What needs to be done = Could you return every line of the material that contains the word "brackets"?
------ Recorded information
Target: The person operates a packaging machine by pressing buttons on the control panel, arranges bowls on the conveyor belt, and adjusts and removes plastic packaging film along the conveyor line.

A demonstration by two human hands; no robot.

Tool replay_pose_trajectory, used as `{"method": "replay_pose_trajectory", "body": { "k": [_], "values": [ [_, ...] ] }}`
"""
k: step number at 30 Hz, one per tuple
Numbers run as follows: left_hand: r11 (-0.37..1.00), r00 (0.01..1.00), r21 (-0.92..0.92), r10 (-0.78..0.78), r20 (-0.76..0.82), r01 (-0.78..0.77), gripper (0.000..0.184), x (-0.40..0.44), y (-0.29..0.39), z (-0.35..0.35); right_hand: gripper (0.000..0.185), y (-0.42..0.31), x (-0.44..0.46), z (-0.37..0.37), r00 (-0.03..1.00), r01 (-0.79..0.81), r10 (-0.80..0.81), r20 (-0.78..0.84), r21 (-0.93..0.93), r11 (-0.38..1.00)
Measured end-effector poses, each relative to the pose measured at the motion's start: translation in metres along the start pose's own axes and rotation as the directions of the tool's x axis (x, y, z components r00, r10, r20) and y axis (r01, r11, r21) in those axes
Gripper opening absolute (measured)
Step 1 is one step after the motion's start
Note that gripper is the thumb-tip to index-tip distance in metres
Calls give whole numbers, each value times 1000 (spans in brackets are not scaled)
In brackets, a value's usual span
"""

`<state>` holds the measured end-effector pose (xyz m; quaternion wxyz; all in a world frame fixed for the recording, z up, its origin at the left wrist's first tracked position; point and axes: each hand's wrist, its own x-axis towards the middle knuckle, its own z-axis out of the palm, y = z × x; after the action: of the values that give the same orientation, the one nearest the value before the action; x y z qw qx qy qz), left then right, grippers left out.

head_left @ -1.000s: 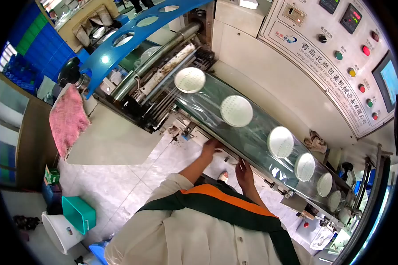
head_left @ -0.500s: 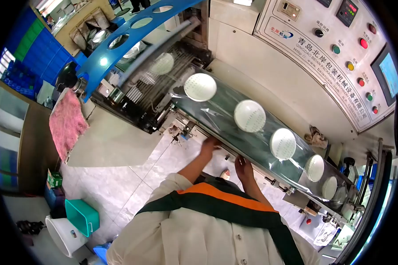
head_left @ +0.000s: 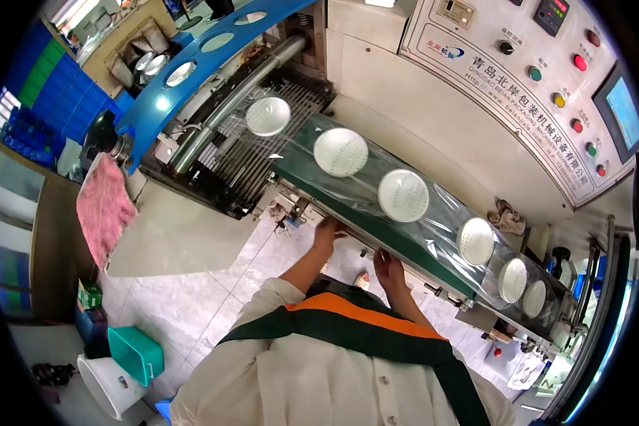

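Observation:
White round dishes with faint green print lie in a row under clear film; one (head_left: 403, 195) is midway along the green belt (head_left: 376, 231). Another dish (head_left: 268, 116) rests on the slatted metal section at the upper left. Near the belt's front edge, my left hand (head_left: 326, 236) has its fingers apart and holds nothing visible. My right hand (head_left: 389, 271) is by the same edge, farther right, fingers stretched upward with nothing visible in them. The belt's rim partly hides the fingertips of both hands.
Behind the belt stands a control panel (head_left: 525, 106) with buttons and a screen. A metal roller (head_left: 227, 106) and blue perforated plate (head_left: 192, 67) are upper left. A pink cloth (head_left: 105, 213) hangs at the left; a green bin (head_left: 135, 353) and white bucket (head_left: 110, 387) stand on the floor.
The film-covered dishes have shifted down and right along the belt, and one now shows on the slatted section. The roller area at the upper left has changed position. My hands have barely moved.

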<state>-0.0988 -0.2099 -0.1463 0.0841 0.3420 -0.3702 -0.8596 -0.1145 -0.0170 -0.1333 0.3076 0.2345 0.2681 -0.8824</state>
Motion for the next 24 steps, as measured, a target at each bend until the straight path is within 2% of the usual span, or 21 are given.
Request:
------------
Task solution =
Calls give whole numbers, each value times 1000 (spans in brackets are not scaled)
In brackets, a value's usual span

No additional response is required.